### Brief
All lines in the data bearing the string "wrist" should be identified and copied.
============
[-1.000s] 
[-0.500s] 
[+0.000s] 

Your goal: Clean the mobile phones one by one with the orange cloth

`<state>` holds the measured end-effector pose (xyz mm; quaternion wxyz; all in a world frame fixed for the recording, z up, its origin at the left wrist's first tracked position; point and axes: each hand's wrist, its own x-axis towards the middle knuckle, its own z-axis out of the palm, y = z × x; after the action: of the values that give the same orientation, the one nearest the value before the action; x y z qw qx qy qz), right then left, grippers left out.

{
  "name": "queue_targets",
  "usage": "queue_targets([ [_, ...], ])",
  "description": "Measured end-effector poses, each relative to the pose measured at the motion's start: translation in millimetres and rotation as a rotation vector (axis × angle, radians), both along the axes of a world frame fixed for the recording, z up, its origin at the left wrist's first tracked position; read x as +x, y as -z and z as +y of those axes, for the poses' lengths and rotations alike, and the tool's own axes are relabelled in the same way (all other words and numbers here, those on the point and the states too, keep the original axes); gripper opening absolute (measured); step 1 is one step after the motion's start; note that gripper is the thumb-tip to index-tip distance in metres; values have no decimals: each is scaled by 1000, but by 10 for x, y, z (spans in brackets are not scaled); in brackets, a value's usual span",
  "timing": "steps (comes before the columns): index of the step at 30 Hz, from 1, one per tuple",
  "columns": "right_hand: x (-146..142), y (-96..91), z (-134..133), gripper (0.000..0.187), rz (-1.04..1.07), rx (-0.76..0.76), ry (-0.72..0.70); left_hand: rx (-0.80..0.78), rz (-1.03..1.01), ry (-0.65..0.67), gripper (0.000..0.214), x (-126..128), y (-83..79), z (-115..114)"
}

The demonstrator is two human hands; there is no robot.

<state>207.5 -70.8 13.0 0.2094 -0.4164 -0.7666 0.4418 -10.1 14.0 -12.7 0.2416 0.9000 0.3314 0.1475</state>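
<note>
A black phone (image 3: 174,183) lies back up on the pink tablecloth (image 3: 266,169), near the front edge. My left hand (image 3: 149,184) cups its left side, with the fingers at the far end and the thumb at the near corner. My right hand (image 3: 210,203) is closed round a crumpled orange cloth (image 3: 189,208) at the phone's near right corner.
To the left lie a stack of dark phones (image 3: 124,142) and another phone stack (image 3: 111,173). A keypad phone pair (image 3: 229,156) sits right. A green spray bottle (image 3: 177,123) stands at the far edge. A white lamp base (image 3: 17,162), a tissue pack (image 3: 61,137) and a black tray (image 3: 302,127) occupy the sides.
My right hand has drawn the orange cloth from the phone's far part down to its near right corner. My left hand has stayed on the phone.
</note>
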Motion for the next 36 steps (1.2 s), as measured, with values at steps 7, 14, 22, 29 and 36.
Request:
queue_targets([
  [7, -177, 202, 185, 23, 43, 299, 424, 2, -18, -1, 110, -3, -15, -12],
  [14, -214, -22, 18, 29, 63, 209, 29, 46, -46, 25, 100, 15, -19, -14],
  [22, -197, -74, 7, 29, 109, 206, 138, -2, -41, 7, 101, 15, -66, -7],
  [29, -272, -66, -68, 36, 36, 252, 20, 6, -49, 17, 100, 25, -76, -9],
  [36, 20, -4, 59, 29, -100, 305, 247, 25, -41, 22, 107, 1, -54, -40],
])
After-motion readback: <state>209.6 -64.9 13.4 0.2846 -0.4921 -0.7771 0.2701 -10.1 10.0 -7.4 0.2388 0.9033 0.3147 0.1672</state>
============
### Answer area
`<state>` holds the measured end-effector pose (xyz mm; quaternion wxyz; all in a world frame fixed for the recording, z up, its origin at the left wrist's first tracked position; point and axes: each hand's wrist, its own x-axis towards the middle knuckle, its own z-axis out of the palm, y = z × x; after the action: of the values that give the same orientation, the one nearest the value before the action; x y z qw qx qy qz), right then left, grippers left out.
  "description": "Measured end-effector poses, each relative to the pose measured at the motion's start: translation in millimetres and rotation as a rotation vector (axis × angle, radians), both along the axes of a world frame fixed for the recording, z up, its origin at the left wrist's first tracked position; read x as +x, y as -z and z as +y of those axes, for the poses' lengths and rotations alike, and the tool's own axes are relabelled in the same way (all other words and numbers here, those on the point and the states too, keep the original axes); gripper opening absolute (measured); step 1 is one step after the motion's start; note that gripper is the thumb-tip to index-tip distance in metres; values have no decimals: each is scaled by 1000, but by 10 for x, y, z (spans in brackets are not scaled); in brackets, a value's usual span",

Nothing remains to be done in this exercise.